The government signed Wednesday a deal with UK-based Control Risks Group to evaluate the security in a number of Egyptian airports, according to Minister of Civil Aviation Hossam Kamal.
“The deal will be carried out in two phases. The British company will initially evaluate three international airports in Cairo, Sharm El-Sheikh, and Marsa Allam. The first phase will take six months at a cost of less than $700,000 to be provided by the Tourism Support Fund,” Kamal added in a cabinet statement.
The deal also stipulates that Control Risks will offer consultations to the Egyptian government regarding the security of Egyptian airports.
The Ministry of Tourism announced in November that the cabinet intended to recruit an international company to evaluate the security procedures of Egyptian airports. This followed the Russian plane crash in Sinai on 31 October 2015, which killed all 224 people on board.
Egypt seeks to restore foreign countries’ confidence, including Russia, the UK and Turkey, after they announced the suspension of their flights to Sharm El-Sheikh following the Russian plane crash.
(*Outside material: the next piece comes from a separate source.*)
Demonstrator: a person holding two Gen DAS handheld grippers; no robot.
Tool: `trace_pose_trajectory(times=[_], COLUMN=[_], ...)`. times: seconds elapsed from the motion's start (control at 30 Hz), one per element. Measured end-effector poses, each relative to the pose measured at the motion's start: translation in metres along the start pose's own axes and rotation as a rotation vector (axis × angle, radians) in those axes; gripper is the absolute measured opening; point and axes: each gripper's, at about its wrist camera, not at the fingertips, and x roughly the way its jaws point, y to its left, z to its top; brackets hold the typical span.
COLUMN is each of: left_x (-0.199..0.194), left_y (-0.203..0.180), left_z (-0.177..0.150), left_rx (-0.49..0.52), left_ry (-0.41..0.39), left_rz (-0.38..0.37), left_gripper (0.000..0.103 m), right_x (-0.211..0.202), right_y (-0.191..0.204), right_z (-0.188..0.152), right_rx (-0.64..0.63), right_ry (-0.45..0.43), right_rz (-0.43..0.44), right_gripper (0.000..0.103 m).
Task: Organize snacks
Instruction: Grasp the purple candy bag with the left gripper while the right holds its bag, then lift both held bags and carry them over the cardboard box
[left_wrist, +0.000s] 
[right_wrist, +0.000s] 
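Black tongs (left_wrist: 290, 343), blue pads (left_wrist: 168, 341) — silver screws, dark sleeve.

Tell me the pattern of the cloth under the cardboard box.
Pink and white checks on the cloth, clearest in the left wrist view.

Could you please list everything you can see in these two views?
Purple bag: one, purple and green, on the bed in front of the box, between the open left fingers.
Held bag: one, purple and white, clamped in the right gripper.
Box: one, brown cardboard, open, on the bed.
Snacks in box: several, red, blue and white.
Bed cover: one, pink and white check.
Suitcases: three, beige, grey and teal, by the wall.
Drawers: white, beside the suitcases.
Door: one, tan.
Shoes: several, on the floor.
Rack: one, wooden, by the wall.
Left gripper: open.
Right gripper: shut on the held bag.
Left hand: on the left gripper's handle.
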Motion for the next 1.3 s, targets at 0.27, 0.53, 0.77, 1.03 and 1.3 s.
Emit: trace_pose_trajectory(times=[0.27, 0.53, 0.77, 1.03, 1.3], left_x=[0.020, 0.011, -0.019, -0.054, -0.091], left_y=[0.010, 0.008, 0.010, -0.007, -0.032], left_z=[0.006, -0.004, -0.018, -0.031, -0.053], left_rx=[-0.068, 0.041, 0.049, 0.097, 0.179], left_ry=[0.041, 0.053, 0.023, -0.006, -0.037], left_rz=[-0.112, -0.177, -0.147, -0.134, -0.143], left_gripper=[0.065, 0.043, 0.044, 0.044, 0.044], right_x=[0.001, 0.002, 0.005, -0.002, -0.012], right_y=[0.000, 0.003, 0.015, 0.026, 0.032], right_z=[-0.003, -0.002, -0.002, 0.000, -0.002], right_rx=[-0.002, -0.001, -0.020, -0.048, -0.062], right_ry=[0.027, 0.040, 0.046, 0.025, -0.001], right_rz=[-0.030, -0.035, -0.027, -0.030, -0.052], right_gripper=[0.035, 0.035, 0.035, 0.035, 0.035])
A number of security committees from Russia, the UK, and Germany visited Egypt over the past few months to review the security procedures adopted in Egyptian airports.
Minister of Tourism Hisham Zaazou said, in the cabinet’s statement, that he looks forward to the positive effects of the deal on tourist influx to Egypt and then on the tourism sector.
The British company will submit its recommendations regarding the Cairo, Sharm El-Sheikh and Marsa Alam airports, and the suggested procedures to be adopted on medium and long terms, according to Kamal.
Egypt’s revenues from tourism fell to $6.1bn in 2015, 15% less than the revenues registered in 2014.
The evaluation includes a number of steps namely the training patterns, devices, and equipment required to secure the airports, whether in terms of increasing their numbers or upgrading them continuously.
“The aim of the deal is to reach the best formula considering the current international aviation organisation’s regulations and addressing the potential risks and deficiencies,” Zaazou said.